- Task directions: Transcribe the whole listing exactly, but do not carry over its pictures.

- Data provided:
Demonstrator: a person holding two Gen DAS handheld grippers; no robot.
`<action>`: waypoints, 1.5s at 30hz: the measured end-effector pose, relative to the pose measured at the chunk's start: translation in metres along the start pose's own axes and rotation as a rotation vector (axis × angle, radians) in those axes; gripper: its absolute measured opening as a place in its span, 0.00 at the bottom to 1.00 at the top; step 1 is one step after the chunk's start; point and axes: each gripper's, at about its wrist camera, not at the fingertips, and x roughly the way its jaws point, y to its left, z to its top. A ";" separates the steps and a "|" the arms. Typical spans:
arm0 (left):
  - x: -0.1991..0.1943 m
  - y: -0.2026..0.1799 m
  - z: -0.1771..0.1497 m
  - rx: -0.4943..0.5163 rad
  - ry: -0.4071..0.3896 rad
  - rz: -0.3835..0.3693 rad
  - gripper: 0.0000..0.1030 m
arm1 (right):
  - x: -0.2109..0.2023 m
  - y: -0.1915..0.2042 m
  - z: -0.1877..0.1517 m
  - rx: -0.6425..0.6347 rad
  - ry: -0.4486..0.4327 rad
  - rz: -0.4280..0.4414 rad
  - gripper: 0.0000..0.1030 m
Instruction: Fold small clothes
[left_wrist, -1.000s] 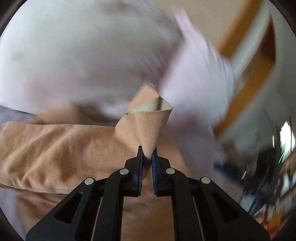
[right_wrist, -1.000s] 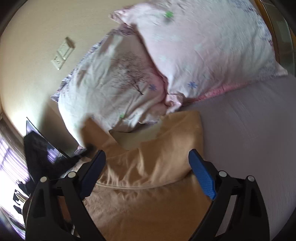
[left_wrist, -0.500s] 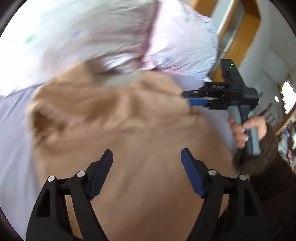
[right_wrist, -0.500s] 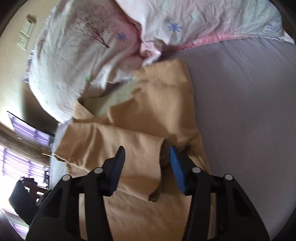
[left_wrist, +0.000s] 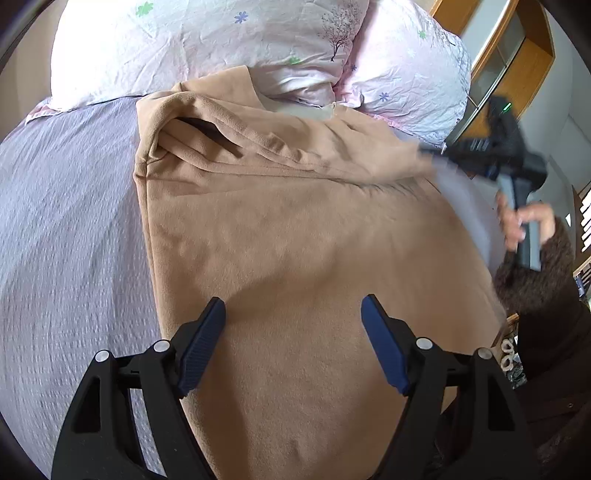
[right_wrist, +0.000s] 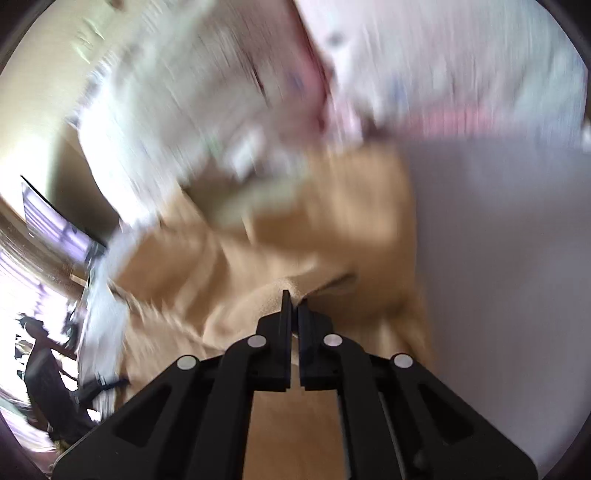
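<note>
Tan fleece fills the near field of both views; no brand, label or legible writing shows on anything, and the right wrist view is heavily motion-blurred; the left gripper hangs with its blue-padded fingers spread wide and nothing between them, just above the broad flat body of the tan garment; the right gripper has its jaws pinched nearly together on a raised fold of that garment, and from the left wrist view it appears at the garment's right edge, blurred, its grey handle in the person's right hand with a dark brown knitted sleeve behind; the garment lies spread on a lilac bedsheet, one sleeve folded across its upper part; beyond, its collar end touches two pale pink floral pillows; farther right stands a wooden cabinet.
</note>
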 end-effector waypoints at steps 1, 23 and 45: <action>0.000 0.000 0.000 0.000 -0.002 0.001 0.74 | -0.009 0.003 0.008 -0.013 -0.056 -0.020 0.02; -0.069 0.002 -0.047 -0.017 -0.116 -0.084 0.79 | -0.050 -0.036 -0.043 0.038 -0.019 0.087 0.71; -0.044 0.039 -0.160 -0.308 -0.022 -0.321 0.67 | -0.087 -0.119 -0.275 0.133 0.232 0.376 0.60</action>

- Answer to this problem:
Demonstrator: a person holding two Gen DAS handheld grippers; no robot.
`<action>`: waypoints, 1.5s at 30hz: the measured end-effector pose, relative to the pose measured at the chunk's start: translation in metres along the start pose's own axes and rotation as a rotation vector (axis × angle, radians) in those axes; gripper: its absolute measured opening as a place in its span, 0.00 at the bottom to 1.00 at the top; step 1 is one step after the chunk's start; point and axes: each gripper's, at about its wrist camera, not at the fingertips, and x roughly the way its jaws point, y to its left, z to its top. A ";" separates the steps and a "|" the arms. Typical spans:
arm0 (left):
  - x: -0.1991..0.1943 m
  - y: -0.2026..0.1799 m
  - z: -0.1771..0.1497 m
  - rx: -0.4943..0.5163 rad
  - ry: -0.4071..0.3896 rad
  - rz: -0.3835..0.3693 rad
  - gripper: 0.0000..0.1030 m
arm1 (right):
  - x: -0.2109..0.2023 m
  - y: -0.1915..0.2042 m
  - z: -0.1877..0.1517 m
  - rx: -0.6425..0.6347 rad
  - ry: -0.4486..0.4327 rad
  - rz: -0.4280..0.4414 rad
  - gripper: 0.0000..0.1030 m
Instruction: Fold small clothes
[left_wrist, -1.000s] 
[right_wrist, -1.000s] 
[left_wrist, -0.500s] 
[right_wrist, -0.500s] 
[left_wrist, +0.000s] 
[right_wrist, +0.000s] 
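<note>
Tan fleece fills the near field of both views; no brand, label or legible writing shows on anything, and the right wrist view is heavily motion-blurred; the left gripper hangs with its blue-padded fingers spread wide and nothing between them, just above the broad flat body of the tan garment; the right gripper has its jaws pinched nearly together on a raised fold of that garment, and from the left wrist view it appears at the garment's right edge, blurred, its grey handle in the person's right hand with a dark brown knitted sleeve behind; the garment lies spread on a lilac bedsheet, one sleeve folded across its upper part; beyond, its collar end touches two pale pink floral pillows; farther right stands a wooden cabinet.
</note>
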 end-effector waypoints at steps 1, 23 and 45: <action>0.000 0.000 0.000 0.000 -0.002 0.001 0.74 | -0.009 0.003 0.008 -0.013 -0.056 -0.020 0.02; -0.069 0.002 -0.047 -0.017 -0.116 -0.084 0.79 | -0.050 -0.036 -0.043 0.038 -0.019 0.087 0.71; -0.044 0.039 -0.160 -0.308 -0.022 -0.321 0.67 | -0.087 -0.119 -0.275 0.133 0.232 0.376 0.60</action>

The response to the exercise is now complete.